• Your objective:
State how many lines of the records below contain the word "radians", giving the number and nothing else.

• Data for analysis:
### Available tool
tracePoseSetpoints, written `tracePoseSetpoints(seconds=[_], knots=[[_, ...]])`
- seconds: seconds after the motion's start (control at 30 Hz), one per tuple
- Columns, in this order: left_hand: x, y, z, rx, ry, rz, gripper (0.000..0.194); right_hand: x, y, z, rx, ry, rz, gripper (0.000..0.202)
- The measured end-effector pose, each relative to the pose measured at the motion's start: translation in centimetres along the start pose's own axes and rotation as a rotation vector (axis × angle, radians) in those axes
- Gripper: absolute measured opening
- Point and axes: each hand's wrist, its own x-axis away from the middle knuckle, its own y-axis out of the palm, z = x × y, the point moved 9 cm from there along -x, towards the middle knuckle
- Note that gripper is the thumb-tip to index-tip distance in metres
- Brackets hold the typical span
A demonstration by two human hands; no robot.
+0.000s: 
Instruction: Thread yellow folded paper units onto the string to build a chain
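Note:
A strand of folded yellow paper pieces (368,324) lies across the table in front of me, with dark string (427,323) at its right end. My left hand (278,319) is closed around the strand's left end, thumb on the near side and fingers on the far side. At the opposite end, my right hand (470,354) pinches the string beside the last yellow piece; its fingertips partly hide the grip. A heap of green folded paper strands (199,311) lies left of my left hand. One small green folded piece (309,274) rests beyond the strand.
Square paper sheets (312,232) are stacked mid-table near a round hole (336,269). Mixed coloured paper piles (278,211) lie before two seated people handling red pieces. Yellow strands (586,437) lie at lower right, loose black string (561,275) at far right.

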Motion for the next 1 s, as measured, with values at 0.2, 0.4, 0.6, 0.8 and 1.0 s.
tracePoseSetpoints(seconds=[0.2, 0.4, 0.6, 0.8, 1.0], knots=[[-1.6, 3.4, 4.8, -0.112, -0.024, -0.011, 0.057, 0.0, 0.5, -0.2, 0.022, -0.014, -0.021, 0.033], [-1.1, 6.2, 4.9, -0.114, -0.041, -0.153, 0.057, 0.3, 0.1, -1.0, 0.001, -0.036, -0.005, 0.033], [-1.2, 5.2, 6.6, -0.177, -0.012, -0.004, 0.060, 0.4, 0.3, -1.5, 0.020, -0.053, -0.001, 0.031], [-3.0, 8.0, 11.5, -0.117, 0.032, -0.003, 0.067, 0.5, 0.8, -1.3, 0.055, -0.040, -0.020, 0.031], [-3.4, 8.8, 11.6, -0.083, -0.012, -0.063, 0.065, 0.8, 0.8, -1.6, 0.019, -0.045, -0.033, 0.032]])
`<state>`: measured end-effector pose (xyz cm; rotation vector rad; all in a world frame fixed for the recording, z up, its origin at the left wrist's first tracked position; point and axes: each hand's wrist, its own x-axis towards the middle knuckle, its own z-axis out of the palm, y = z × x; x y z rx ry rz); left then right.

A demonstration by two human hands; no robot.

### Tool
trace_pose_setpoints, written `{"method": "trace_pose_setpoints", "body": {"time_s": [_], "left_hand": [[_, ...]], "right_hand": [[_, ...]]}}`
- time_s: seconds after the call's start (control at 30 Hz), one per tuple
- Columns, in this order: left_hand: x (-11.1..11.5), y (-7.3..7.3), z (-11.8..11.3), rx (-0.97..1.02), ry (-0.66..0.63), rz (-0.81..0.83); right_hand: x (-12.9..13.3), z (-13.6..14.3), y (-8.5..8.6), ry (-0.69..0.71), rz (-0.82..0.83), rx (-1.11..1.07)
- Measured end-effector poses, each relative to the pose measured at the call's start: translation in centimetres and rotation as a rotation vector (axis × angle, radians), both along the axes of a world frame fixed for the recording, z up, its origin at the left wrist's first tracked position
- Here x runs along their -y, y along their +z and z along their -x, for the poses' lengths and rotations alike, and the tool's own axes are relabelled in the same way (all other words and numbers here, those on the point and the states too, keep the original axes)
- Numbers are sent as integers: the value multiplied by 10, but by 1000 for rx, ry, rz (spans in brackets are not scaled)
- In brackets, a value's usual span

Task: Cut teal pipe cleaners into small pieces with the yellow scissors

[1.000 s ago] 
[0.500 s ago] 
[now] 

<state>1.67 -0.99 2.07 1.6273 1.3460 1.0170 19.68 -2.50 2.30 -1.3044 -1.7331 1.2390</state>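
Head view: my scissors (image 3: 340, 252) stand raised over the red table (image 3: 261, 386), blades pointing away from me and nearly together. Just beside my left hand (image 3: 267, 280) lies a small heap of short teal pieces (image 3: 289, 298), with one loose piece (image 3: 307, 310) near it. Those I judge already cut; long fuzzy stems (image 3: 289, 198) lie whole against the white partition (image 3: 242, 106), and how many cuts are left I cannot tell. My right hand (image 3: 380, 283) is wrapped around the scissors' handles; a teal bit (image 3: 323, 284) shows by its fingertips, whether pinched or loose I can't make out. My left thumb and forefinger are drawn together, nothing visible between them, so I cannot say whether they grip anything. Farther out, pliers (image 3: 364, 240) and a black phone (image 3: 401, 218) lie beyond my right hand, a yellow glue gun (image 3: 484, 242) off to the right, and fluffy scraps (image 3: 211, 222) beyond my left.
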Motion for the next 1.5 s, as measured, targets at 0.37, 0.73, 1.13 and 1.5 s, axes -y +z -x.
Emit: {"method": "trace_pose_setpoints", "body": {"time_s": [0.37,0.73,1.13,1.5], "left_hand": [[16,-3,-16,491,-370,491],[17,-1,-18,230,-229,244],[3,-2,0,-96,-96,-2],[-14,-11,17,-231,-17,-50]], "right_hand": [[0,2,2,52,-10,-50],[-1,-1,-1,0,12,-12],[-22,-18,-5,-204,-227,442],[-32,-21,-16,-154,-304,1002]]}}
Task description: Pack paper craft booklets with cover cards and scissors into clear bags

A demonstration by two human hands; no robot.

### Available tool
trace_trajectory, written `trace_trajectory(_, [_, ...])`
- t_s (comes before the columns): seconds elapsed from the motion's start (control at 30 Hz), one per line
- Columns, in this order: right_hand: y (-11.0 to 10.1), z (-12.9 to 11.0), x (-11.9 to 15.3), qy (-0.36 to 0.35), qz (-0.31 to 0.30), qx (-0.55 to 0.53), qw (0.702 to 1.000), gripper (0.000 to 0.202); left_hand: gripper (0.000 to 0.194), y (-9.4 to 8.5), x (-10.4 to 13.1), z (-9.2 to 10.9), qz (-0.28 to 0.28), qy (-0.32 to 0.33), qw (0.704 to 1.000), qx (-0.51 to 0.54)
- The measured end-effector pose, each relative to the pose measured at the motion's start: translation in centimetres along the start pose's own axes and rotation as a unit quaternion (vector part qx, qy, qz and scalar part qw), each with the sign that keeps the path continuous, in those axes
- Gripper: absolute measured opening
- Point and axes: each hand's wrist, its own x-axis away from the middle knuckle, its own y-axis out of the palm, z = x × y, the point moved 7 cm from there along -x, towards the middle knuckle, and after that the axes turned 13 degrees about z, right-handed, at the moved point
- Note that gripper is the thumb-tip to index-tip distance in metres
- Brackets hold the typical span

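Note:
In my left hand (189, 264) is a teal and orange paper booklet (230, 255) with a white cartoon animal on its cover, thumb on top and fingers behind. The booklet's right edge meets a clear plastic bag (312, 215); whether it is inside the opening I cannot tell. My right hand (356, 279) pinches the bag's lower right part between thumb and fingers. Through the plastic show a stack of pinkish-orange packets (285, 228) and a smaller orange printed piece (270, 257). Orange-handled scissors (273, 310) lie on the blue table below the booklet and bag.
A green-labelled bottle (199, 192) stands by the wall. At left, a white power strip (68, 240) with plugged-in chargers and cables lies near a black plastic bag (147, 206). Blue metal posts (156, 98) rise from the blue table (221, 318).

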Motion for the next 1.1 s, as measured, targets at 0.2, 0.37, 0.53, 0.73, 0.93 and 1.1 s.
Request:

• Expected answer:
2